FY21-23e EPS up 8-12%; upgraded to ‘Buy’ rating with revised TP of Rs 1,030
PAT at Rs 7.5 bn grew 113% y-o-y (+12.4% q-o-q).
Revenues of Rs 51.7 bn (+18.3% y-o-y; +2.6% q-o-q) were primarily driven by strong traction in India formulations, and gProventil sales in the US and other key markets. Ebitda margins (excl. one-off settlement income) at 23.8% (+647bps y-o-y, +46bps q-o-q) were aided by lower operating expenses. PAT at Rs 7.5 bn grew 113% y-o-y (+12.4% q-o-q).
US on a steady growth path: Q3 US sales at $141 m (+6% y-o-y, flat q-o-q) were mainly helped by a pick-up in gProventil (albuterol inhaler). Cipla has garnered ~12% prescription (TRx) share in the US albuterol inhaler market and while it has headroom to gain further share, its larger focus will be to maintain consistency of supplies in a highly complex supply chain.
In our view, it remains on track to add US sales of $300-500 m over the next 3-4 years (FY20 base of $547 m) on: (i) continued scale-up in respiratory sales (24% of US sales in 9MFY21); (ii) consistent new launches; and (iii) improving reach in institutional channels.
Upgrade to Buy (from Hold): We take a more constructive view of Cipla’s impressive execution of respiratory inhalers (mainly in the US), ‘One India’ strategy to realise synergies across the India portfolio, focus on cost efficiencies and prudent capital allocation strategy, and we upgrade our rating to Buy (from Hold). While there could be some consolidation in performance, we believe Cipla should sustain healthy earnings growth on: (i) operating leverage led improving profitability of US sales; (ii) potential upside to cost synergies on digital adoption and process efficiencies; (iii) strong outlook for India sales growth and potential upside from portfolio synergies under ‘One India’ initiative.

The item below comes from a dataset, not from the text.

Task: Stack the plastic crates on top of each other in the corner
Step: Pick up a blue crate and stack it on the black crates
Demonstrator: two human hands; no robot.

Key catalysts: (i) consistent market share gain for gProventil and other key US launches; and (ii) clinical and regulatory milestones for respiratory assets.
Raise target price to Rs 1,030 (from Rs 920): We lift our FY21-23e EPS estimates by 8-12% as we revise our sales assumptions and cost estimates per the current outlook (per Cipla, it is much ahead of its target of cost savings of Rs 4-5 bn for FY21). We value its base business by discounting the one-year forward fair value, which is based on 26x (Gordon growth-derived PE, earlier 25x) our Dec-2022e EPS of Rs 40.71 (earlier Rs 37.56). We add an NPV/share (unchanged) of Rs 25/7/25, respectively for the inhalers pipeline, tramadol IV and gRevlimid to the base business value to arrive at our fair value TP of Rs 1,030.